Thompson’s willingness to give younger players a chance to step-up is a vital part of the team’s future. While Dodds leads a scoring group that averages just over 25 years of age (the youngest in the NLL), rookies are also showing up on defensive side of the ball.
“The overall sense of competitiveness carries from the rookies up front to the back end too,” Cummings said. “They bring energy night in, night out. While the last few games haven’t gone our way, we got [rookie defenseman Jordan] Trottier out there bringing the energy up by trying to fight somebody and [defenseman Pat] Foley chasing down guys, trying to strip them and get out on the fast break. [rookie defenseman Josh] Medeiros scoring a few goals in transition, timely goals trying to elevate the boys. [rookie defenseman Dylan] Hutchinson also came in and did his job. The overall group I couldn’t be happier with.”
Rookie forward Nathan Grenon congratulates forward Phil Caputo after a goal in San Diego on January 8.
Coach Kelusky has also expressed his pleasure with how hard the rookies are working, and he is proud of how the younger crew has stepped in to fill the void usually taken by long-tenured program veterans.

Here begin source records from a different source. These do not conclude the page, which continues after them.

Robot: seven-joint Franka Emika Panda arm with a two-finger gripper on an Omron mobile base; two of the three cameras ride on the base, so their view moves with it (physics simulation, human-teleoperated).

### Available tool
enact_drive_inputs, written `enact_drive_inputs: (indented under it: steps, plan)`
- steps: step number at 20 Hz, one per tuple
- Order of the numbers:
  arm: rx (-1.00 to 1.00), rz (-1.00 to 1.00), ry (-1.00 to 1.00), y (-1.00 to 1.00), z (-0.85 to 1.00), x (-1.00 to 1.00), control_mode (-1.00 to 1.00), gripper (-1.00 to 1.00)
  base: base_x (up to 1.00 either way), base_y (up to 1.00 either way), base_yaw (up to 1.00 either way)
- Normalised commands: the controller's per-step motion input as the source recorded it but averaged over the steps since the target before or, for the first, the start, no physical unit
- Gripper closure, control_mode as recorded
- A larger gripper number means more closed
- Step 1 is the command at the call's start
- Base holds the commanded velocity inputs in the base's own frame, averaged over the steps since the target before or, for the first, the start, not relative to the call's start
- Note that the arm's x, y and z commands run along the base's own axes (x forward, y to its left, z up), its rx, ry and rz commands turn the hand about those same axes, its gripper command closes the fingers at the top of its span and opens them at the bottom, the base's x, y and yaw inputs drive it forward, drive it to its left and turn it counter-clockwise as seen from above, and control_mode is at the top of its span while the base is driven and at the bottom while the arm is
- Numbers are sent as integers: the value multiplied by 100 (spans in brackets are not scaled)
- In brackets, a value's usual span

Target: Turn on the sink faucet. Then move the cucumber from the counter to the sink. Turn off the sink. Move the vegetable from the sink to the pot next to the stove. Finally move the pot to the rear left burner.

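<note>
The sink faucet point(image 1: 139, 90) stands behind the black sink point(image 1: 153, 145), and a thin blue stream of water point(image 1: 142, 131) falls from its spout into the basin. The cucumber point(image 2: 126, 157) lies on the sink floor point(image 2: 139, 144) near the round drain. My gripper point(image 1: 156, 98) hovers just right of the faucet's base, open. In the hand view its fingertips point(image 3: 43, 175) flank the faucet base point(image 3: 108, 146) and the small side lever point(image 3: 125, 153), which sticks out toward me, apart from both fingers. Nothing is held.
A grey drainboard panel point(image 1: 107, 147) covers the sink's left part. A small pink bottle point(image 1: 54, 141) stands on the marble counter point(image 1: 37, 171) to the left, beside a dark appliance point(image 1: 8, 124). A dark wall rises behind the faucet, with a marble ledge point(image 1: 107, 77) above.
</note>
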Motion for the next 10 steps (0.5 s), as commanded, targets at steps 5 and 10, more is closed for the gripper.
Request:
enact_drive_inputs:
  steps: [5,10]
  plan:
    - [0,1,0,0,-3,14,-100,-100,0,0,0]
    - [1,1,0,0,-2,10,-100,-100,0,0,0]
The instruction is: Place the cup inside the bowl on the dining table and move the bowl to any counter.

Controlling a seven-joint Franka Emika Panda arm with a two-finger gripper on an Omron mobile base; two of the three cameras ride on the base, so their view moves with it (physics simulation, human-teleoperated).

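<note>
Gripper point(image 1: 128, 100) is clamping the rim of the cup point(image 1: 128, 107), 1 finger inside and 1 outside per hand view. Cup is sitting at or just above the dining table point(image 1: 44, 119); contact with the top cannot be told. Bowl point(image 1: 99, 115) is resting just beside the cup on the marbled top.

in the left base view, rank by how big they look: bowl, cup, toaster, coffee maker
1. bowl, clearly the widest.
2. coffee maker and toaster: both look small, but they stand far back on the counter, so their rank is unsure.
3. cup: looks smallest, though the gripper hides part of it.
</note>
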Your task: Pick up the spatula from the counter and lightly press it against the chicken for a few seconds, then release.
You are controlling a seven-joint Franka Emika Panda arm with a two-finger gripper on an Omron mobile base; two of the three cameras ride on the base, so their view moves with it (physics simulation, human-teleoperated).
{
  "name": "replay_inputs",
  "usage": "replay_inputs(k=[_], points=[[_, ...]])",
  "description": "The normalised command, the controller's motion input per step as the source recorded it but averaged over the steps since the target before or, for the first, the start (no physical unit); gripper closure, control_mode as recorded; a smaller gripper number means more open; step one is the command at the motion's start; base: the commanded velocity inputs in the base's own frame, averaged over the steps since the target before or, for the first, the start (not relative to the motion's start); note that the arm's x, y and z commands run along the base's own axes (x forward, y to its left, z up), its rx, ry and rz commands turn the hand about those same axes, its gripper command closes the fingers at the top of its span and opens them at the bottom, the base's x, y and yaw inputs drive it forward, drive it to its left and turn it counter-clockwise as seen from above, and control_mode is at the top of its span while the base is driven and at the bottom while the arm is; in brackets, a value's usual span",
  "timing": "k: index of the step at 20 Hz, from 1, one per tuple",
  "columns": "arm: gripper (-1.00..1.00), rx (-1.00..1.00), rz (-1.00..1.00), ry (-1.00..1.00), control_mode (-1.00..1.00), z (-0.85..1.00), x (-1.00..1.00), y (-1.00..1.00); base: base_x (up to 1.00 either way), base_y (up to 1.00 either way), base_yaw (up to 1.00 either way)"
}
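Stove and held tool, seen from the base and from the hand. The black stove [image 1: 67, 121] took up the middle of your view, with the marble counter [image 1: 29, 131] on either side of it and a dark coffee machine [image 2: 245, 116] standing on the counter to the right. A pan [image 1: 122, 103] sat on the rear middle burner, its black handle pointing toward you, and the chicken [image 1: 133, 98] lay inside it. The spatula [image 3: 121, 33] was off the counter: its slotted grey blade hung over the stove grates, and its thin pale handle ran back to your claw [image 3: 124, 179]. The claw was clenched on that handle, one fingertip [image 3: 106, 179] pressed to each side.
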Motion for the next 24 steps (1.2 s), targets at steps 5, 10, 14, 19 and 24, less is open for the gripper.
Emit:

“The rookies finding their way has been really impressive,” Kelusky said. “We talk about team culture and team dynamics and everyone having a voice, and one thing I like about the rookies is they have come in and worked really hard. They have proved to their teammates that they can play in this league. All our rookies have done a great job of gaining the respect of their peers, teammates and coaching staff.”
But the team isn’t satisfied with their progress just yet. They have gotten younger players to step up, so now they must find a way to win.
“We need to be more consistent,” Cummings emphasized. “Consistency is big for our group. We will have three good minutes in a quarter, and then have a letdown for five minutes with just bad mistakes where we are not performing how we need to. We have shown that we can compete and be in these games, but when you have those let downs, and things don’t go our way, we have to find a way to get back to our game, refocus, reset and find that high level that we know we can play at.”
Panther City has managed to find that high level of play at times this year, as the club has lost two games by just one goal, including giving the perennial powerhouse Colorado Mammoth all they could handle in an 8-7 loss at Dickies Arena on December 17.
“It is just the matter of putting it together for a whole game, which will be really big for our group,” Cummings continued. “I know we are capable, and that will definitely give us a chance to find the win column more consistently for the rest of the year.”
“It’s not too late, all we have to do is make playoffs and we have a chance at the Champions Cup.”
Hopefully, the longest homestand of the year will give the club the chance to establish that consistency. The team is excited for a chance to return to Dickies Arena in Fort Worth for the first time since that battle with the Mammoth in December, and Thompson is ready to spend some extended time in Fort Worth with the fans for the first time this year.
“I really do firmly believe that the fans are the final touches of this game that we all love to play,” Thompson said. “It is all about the people, and I have always been a people person, and giving my time to the community is one of the passions that is near and dear to my heart. I am looking forward to interacting with the fans over this home stretch and giving them my time because you never know when it is going to make a difference in someone’s life.”
Thompson also made it very clear what Panther City fans could do to help put the final touches in the club’s path to victory.
“Help bring the entertainment to the game, the uplifting spirit, it makes a difference in the play and excitement. It’s not too late, all we have to do is make playoffs and we have a chance at the Champions Cup. It is going to take a lot of work. It is just a matter of tying these loose ends together. We just need a breakthrough and we will get some wins down the stretch here.”
So go grab your hard hats and scarves Panther City, because the boys are back in town, and the hardest working team in the NLL is ready to make a run.